It’s more than coincidence that the novel features two sets of relatives whose blood ties are once removed, for the family...

Within the current political climate, the reader might expect a new novel about the war in Vietnam to provide a metaphor for Iraq. Yet Denis Johnson has bigger whales to land in his longest and most ambitious work to date. Tree of Smoke is less concerned with any individual war than with the nature of war, and with the essence of war novels. There are echoes here of Joseph Conrad’s Heart of Darkness (particularly as transformed by Francis Ford Coppola into Apocalypse Now) and Joseph Heller’s Catch-22, yet Johnson’s achievement suggests that each generation gets the war—and the war novel—it deserves.


At the center of Johnson’s epic sprawl is Colonel Francis Sands, the novel’s Captain Ahab, a character of profound, obsessive complexity and contradiction. Is he visionary or madman, patriot or traitor? Dead or alive? Or, somehow, all of the above? Because the reader perceives the Colonel (as he is reverently known) through the eyes of other characters, he shimmers like a kaleidoscope of shifting impressions. His military involvement in Asia preceded Japan’s attack on Pearl Harbor, and he has continued to operate as a CIA agent within the shadows of Vietnam, while perhaps answering to no authority higher than his own.
From World War II through the war in Vietnam, much has changed—allegiances and alliances, public sentiment, the modes of modern warfare. Yet the Colonel hasn’t—he won’t or he can’t. Though he is plainly the novel’s pivotal figure, Johnson spends more time inside the psyche of the Colonel’s nephew, William “Skip” Sands, whose father died in action and whose enlistment extends a family tradition. He’s as naïve as the Colonel is worldly, as filled with self-doubt as his uncle is free of it, but he ultimately joins his relative in psychological operations against the enemy—whomever that may be.
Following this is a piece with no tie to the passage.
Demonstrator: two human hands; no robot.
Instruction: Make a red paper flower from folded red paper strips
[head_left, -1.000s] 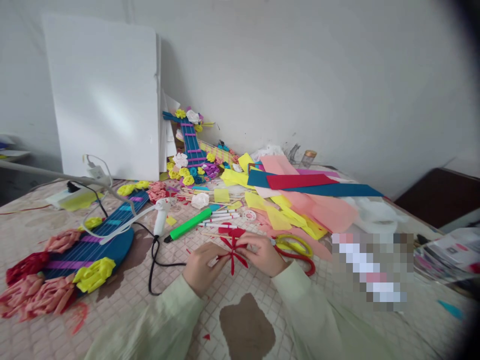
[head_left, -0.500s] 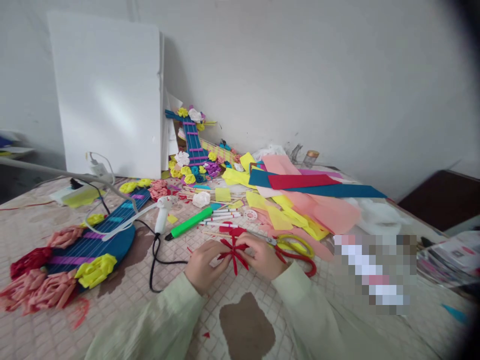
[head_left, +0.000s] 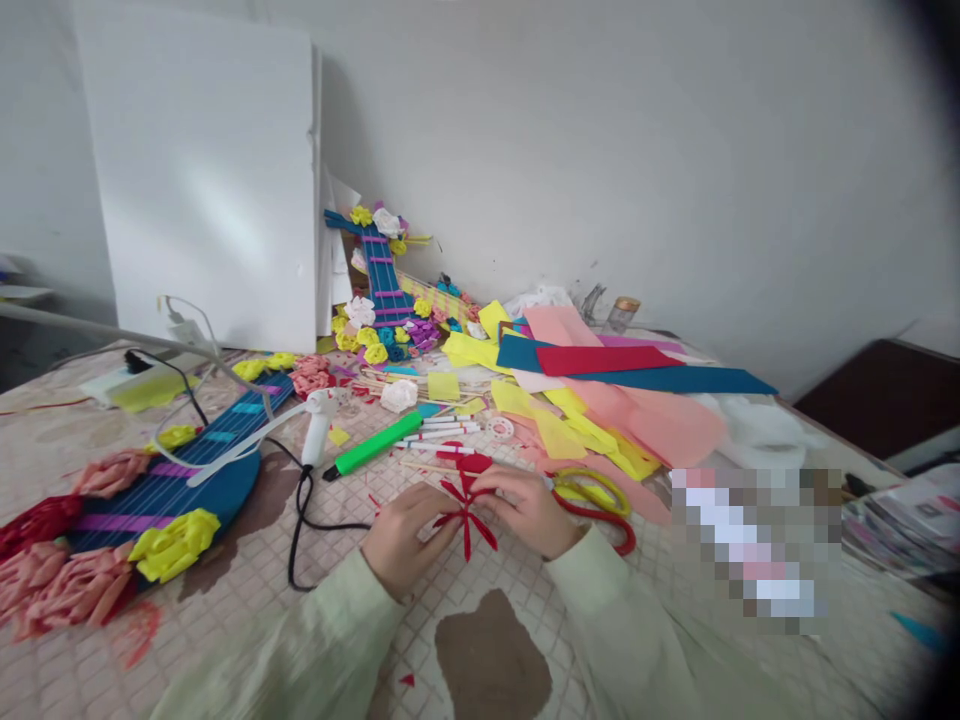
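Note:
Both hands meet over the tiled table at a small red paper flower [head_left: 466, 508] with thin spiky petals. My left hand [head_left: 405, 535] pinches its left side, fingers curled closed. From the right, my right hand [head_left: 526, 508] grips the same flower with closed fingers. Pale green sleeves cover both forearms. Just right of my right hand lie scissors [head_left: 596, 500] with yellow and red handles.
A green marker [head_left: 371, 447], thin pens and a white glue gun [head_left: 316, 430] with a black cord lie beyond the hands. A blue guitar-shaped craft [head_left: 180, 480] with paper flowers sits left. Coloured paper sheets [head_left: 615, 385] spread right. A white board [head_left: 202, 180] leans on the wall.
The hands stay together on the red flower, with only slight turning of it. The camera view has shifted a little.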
Eventually, he must decide whether it is possible to serve both his legendary relative and his country. 
A less engaging subplot concerns half-brothers Bill and James Houston, who enter the war as teenagers to escape their dead-end lives in Arizona. Where the Sands family operates on the periphery of the war, the Houstons are deep in the muck of it. Though they are what once might have been called cannon fodder, the war gives their lives definition and a sense of mission, of destiny, that is missing back home—which will never again feel like home after Vietnam.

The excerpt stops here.